On Mon, Aug 15, 2022 at 11:29 PM Ales Musil <amu...@redhat.com> wrote:
>
>
>
> On Mon, Aug 15, 2022 at 6:51 PM Han Zhou <hz...@ovn.org> wrote:
>>
>>
>>
>> On Thu, Aug 11, 2022 at 7:20 AM Ales Musil <amu...@redhat.com> wrote:
>> >
>> > Add configuration option into NB global table
>> > called "mac_binding_removal_limit" defaulting to 0.
>> > This option allows to limit number of MAC bindings
>> > that can be removed by the aging mechanism in a single
>> > transaction. The 0 means that the mechanism is disabled.
>> > If the limit is reached next removal will be delayed by
>> > 10 ms. This option when being set has a downside that
>> > in theory we could never finish the removal, however in
>> > practice it is unlikely considering that not all routers
>> > will have aging enabled and the enabled will be with
>> > reasonable threshold.
>> >
>> > Reported-at: https://bugzilla.redhat.com/2084668
>> > Signed-off-by: Ales Musil <amu...@redhat.com>
>> > ---
>> > v4: Rebase on top of current main.
>> >     Address comment from Numan.
>> > v5: Rebase on top of current main.
>> >     Adress comment from Dumitru.
>> > ---
>> >  northd/inc-proc-northd.c   |  1 +
>> >  northd/mac-binding-aging.c | 33 +++++++++++++++++++++++++++++++--
>> >  ovn-nb.xml                 |  8 ++++++++
>> >  3 files changed, 40 insertions(+), 2 deletions(-)
>> >
>> > diff --git a/northd/inc-proc-northd.c b/northd/inc-proc-northd.c
>> > index fc0d9e670..54e0ad3b0 100644
>> > --- a/northd/inc-proc-northd.c
>> > +++ b/northd/inc-proc-northd.c
>> > @@ -215,6 +215,7 @@ void inc_proc_northd_init(struct ovsdb_idl_loop
*nb,
>> >      engine_add_input(&en_northd, &en_sb_load_balancer, NULL);
>> >      engine_add_input(&en_northd, &en_sb_fdb, NULL);
>> >      engine_add_input(&en_northd, &en_sb_static_mac_binding, NULL);
>> > +    engine_add_input(&en_mac_binding_aging, &en_nb_nb_global, NULL);
>> >      engine_add_input(&en_mac_binding_aging, &en_sb_mac_binding, NULL);
>> >      engine_add_input(&en_mac_binding_aging, &en_northd, NULL);
>> >      engine_add_input(&en_mac_binding_aging,
&en_mac_binding_aging_waker, NULL);
>> > diff --git a/northd/mac-binding-aging.c b/northd/mac-binding-aging.c
>> > index 3859c050b..36d0a6fd7 100644
>> > --- a/northd/mac-binding-aging.c
>> > +++ b/northd/mac-binding-aging.c
>> > @@ -28,6 +28,8 @@
>> >
>> >  VLOG_DEFINE_THIS_MODULE(mac_binding_aging);
>> >
>> > +#define MAC_BINDING_BULK_REMOVAL_DELAY_MSEC 10
>>
>
> Hi Han,
>
>>
>> Thanks Ales.

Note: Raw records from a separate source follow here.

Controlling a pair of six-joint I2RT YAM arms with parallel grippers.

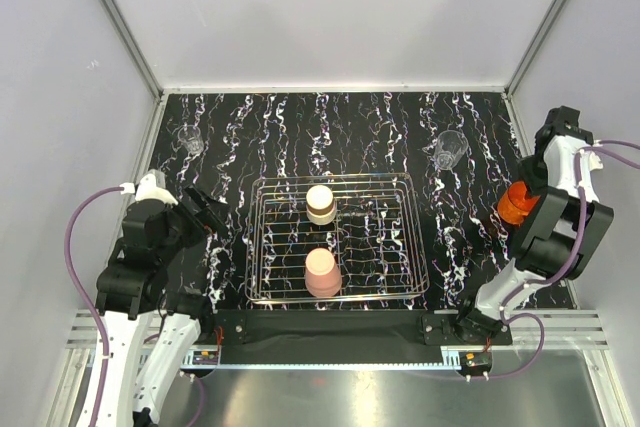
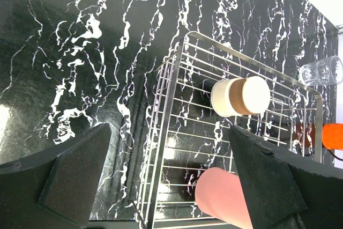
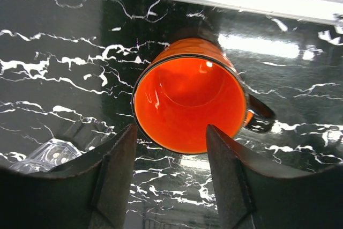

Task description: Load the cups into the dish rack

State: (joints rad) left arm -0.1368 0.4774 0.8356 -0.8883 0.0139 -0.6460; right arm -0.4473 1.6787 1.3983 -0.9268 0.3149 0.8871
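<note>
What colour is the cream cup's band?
The cream cup has a brown band, clearest in left wrist view.

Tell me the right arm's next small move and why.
Probably close the right claw on the orange cup: the fingers already flank the cup's near rim, and it stands upright, mouth up, outside the rack.

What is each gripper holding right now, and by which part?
Left gripper: nothing, jaws open. Right gripper sits at the orange cup's rim; a firm grip cannot be told.
</note>
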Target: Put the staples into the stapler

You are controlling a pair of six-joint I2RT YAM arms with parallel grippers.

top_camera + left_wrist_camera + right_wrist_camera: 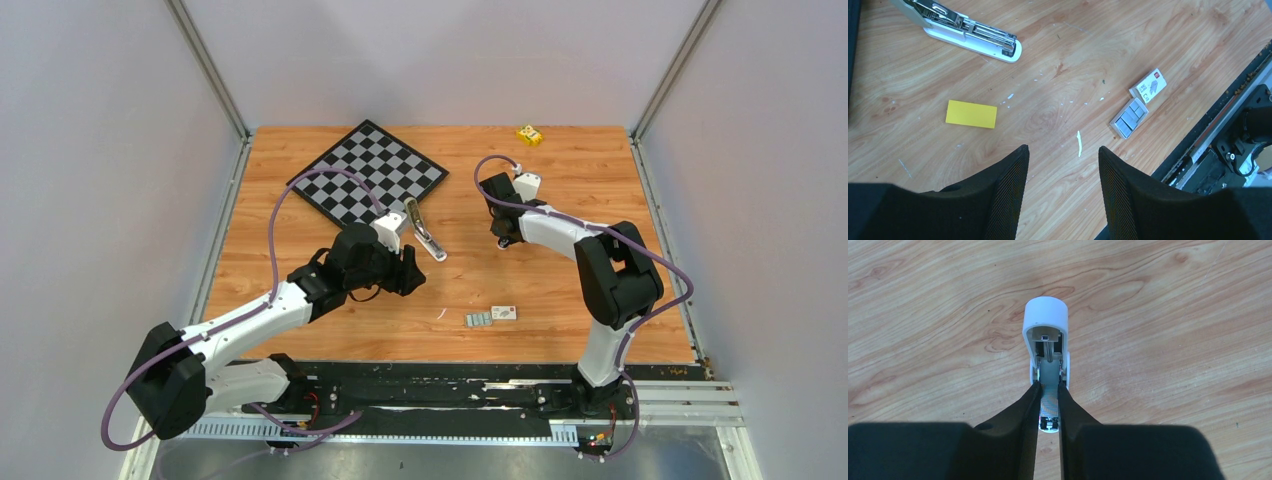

I just have a concern for this delay value. 10ms seems
really too short. If I understand correctly, the delay is to avoid too many
MAC binding deletion at the same time triggering lots of MAC-binding
learning and population back to SB (please correct me if I am wrong, and
better add some comment to explain the motivation in the code, too).
>
>
> Your understanding is right, yes we want to avoid too much pressure on SB
and controllers if we remove everything at once and repopulate it again.
>
>>
>> If we think about the control plane latency at scale, it is easy to have
a latency larger than hundreds of ms or even seconds. So wait for 10ms is
nothing and it really depends on how long it takes for the ovn-northd to
execute an iteration. I think the whole feature is just to avoid
MAC-binding entry increases forever, so I think deleting some entries
delayed for seconds or even minutes is not going to impact anything. So if
the purpose here is to avoid scaling problem, shall we set the delay at
least longer than 5s level?
>
>
> Actually this can still happen only once per iteration, we can raise it
but if the loop takes a few seconds to run it will be delayed by that value.
So do you mean it is purposely set to a small value and hoping the slowness
of the northd loop itself to act as the real delay? I doubt if this serves
the purpose. If there are no other changes in NB/SB, northd's I-P engine
would avoid recompute and the loop should complete very fast, which would
end up with the mac-aging executed again for the next batches in just 10ms,
right? Considering that SB may take much longer time to propagate the
changes to all nodes (depending on the number of nodes), the 10ms delay
would actually add more pressure to SB (same amount of record changes in
multiple transactions instead of a combined one).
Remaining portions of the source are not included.